▸ **Prompt**
Every line below from the one containing "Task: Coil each" through the one containing "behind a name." must be transcribed exactly. Omit all lines outside that stretch.

[Stored dataset items]
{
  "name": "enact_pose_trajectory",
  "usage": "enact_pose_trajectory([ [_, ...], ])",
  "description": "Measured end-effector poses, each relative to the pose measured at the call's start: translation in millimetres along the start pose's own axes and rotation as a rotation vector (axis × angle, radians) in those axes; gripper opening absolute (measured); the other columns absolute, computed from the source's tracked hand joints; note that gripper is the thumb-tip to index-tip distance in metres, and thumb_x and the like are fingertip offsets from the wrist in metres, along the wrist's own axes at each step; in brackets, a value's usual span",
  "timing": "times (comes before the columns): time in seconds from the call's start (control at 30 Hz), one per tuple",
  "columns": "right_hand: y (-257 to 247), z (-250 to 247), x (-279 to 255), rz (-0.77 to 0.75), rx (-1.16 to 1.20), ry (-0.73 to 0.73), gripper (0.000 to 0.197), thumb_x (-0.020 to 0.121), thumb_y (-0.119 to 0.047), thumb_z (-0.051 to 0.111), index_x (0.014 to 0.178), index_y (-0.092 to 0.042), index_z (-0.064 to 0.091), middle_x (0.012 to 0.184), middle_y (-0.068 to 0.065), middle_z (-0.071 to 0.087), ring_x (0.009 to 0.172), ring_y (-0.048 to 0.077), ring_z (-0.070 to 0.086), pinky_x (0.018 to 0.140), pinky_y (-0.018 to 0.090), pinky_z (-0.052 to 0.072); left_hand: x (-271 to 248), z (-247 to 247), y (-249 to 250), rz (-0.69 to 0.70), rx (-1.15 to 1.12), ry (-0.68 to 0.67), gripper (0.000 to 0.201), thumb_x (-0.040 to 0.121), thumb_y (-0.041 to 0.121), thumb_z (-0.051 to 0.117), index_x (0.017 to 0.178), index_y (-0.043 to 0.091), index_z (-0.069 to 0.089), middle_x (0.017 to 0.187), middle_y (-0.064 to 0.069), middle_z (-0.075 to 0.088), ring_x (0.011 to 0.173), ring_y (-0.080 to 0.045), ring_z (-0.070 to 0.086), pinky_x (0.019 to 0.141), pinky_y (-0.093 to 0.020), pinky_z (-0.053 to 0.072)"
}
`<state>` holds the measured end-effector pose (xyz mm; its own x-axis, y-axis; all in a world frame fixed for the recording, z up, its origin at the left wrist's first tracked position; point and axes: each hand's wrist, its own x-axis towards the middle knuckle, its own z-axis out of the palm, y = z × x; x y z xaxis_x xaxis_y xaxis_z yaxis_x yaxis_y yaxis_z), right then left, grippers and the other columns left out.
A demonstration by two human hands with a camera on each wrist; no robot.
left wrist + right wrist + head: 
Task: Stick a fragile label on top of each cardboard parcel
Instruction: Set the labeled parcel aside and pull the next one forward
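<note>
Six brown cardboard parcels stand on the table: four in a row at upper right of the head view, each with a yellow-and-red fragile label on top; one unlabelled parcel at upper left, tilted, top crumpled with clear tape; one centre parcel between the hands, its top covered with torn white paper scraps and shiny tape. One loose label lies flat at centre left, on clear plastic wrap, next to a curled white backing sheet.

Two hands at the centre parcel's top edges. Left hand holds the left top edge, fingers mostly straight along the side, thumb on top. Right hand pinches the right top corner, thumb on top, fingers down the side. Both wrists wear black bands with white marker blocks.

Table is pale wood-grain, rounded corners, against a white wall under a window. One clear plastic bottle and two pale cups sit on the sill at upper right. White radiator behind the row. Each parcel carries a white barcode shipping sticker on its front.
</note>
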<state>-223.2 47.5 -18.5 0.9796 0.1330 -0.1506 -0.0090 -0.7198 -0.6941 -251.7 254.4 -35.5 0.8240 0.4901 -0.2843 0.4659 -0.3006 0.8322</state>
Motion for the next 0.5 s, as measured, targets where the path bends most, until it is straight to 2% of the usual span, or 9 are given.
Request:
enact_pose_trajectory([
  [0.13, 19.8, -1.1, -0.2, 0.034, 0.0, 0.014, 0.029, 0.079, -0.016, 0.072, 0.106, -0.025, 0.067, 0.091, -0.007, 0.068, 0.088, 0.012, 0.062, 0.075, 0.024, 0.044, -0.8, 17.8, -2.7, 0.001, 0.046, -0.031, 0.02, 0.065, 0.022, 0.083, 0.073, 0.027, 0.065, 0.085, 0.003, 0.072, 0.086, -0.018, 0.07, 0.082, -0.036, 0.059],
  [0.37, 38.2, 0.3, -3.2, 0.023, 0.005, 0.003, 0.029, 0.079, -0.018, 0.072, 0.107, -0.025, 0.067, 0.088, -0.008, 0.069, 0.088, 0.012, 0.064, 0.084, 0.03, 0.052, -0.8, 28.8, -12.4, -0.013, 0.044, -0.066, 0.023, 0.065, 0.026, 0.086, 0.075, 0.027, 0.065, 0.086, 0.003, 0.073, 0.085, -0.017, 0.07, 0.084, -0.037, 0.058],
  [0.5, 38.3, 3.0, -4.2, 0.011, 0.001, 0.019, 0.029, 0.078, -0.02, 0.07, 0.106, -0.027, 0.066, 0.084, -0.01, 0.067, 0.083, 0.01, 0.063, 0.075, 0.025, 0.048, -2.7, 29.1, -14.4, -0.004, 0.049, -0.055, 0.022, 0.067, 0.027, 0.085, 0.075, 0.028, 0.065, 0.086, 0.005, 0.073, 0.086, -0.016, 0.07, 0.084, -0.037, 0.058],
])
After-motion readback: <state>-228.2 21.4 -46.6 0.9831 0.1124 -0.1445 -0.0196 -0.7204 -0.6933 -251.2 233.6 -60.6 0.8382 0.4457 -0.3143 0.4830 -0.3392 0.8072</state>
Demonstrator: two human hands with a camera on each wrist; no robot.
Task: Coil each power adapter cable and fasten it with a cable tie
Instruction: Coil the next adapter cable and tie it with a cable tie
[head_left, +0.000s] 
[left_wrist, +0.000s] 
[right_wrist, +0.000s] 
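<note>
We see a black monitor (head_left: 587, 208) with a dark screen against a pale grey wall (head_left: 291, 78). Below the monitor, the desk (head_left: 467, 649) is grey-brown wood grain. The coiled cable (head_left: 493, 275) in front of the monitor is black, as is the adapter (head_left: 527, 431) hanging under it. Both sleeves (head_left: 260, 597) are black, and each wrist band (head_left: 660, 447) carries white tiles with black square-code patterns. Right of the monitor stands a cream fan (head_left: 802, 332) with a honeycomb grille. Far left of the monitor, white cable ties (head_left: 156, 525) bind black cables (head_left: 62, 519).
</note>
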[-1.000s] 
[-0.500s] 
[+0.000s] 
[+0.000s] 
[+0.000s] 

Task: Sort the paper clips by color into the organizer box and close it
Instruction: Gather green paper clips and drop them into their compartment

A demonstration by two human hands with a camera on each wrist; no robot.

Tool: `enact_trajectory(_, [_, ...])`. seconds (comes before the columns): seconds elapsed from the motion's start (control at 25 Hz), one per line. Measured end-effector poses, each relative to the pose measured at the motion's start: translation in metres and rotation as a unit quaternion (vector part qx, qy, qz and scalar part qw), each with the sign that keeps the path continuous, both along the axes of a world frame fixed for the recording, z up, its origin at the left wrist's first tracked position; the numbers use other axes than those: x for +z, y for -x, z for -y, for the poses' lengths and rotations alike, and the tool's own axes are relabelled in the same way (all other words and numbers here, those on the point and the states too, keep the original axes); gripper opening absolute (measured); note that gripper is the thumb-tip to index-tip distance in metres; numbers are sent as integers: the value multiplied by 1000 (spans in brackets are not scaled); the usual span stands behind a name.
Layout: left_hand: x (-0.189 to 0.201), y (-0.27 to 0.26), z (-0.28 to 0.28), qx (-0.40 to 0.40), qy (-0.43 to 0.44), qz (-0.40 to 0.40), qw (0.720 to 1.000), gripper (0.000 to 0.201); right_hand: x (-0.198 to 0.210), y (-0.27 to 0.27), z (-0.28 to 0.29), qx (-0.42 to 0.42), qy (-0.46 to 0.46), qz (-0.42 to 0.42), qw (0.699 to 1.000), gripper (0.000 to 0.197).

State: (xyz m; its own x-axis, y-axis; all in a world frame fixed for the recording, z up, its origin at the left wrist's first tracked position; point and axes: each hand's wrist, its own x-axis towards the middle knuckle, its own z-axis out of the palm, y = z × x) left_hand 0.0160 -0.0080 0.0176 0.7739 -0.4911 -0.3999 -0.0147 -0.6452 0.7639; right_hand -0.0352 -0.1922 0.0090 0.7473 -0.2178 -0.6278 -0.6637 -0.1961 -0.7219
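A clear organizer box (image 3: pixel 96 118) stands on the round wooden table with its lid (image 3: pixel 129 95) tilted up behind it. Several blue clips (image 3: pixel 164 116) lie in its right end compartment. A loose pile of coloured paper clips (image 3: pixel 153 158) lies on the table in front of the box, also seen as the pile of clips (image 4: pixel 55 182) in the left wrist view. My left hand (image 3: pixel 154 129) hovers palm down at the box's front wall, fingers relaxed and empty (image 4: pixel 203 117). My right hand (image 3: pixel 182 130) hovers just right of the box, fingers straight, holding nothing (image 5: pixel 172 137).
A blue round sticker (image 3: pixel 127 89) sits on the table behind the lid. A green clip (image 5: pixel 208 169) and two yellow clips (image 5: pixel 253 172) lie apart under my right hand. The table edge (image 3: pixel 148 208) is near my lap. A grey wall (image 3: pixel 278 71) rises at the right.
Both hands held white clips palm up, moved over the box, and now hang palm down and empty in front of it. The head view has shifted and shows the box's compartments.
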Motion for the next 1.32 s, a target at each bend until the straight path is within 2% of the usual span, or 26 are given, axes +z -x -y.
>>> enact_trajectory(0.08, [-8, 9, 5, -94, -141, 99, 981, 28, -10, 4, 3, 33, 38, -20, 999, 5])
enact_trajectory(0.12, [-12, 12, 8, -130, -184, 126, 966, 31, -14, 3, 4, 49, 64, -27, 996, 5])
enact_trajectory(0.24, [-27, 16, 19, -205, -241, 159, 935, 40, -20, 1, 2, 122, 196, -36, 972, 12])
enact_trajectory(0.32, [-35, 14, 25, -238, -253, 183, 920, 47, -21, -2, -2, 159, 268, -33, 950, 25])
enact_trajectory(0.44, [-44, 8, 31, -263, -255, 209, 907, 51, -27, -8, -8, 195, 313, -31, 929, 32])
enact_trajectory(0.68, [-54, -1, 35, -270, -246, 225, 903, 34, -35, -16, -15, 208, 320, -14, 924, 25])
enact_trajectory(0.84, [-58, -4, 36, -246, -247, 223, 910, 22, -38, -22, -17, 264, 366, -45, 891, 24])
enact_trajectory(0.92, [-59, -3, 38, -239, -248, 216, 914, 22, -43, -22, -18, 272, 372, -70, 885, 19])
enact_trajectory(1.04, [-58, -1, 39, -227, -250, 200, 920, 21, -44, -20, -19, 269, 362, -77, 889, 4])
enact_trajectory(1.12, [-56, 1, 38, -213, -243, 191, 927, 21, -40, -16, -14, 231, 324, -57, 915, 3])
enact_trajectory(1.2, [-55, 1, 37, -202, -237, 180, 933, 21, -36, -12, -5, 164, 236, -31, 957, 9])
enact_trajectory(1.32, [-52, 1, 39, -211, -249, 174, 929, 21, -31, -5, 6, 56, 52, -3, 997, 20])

▸ **Response to this task**
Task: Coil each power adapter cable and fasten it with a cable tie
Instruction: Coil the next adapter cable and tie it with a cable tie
[head_left, +0.000s] 
[left_wrist, +0.000s] 
[right_wrist, +0.000s] 
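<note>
We see a black monitor (head_left: 587, 208) with a dark screen against a pale grey wall (head_left: 291, 78). Below the monitor, the desk (head_left: 467, 649) is grey-brown wood grain. The coiled cable (head_left: 493, 275) in front of the monitor is black, as is the adapter (head_left: 527, 431) hanging under it. Both sleeves (head_left: 260, 597) are black, and each wrist band (head_left: 660, 447) carries white tiles with black square-code patterns. Right of the monitor stands a cream fan (head_left: 802, 332) with a honeycomb grille. Far left of the monitor, white cable ties (head_left: 156, 525) bind black cables (head_left: 62, 519).
</note>
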[-1.000s] 
[-0.500s] 
[+0.000s] 
[+0.000s] 
[+0.000s] 

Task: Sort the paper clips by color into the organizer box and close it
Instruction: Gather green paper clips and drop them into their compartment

A demonstration by two human hands with a camera on each wrist; no robot.

Tool: `enact_trajectory(_, [_, ...])`. seconds (comes before the columns): seconds elapsed from the motion's start (control at 25 Hz), one per line. Measured end-effector poses, each relative to the pose measured at the motion's start: translation in metres and rotation as a unit quaternion (vector part qx, qy, qz and scalar part qw), each with the sign that keeps the path continuous, both along the axes of a world frame fixed for the recording, z up, its origin at the left wrist's first tracked position; the numbers use other axes than those: x for +z, y for -x, z for -y, for the poses' lengths and rotations alike, and the tool's own axes are relabelled in the same way (all other words and numbers here, those on the point and the states too, keep the original axes); gripper opening absolute (measured); note that gripper is the thumb-tip to index-tip distance in metres; numbers are sent as integers: the value multiplied by 1000 (spans in brackets are not scaled); the usual span stands behind a name.

The output above is complete.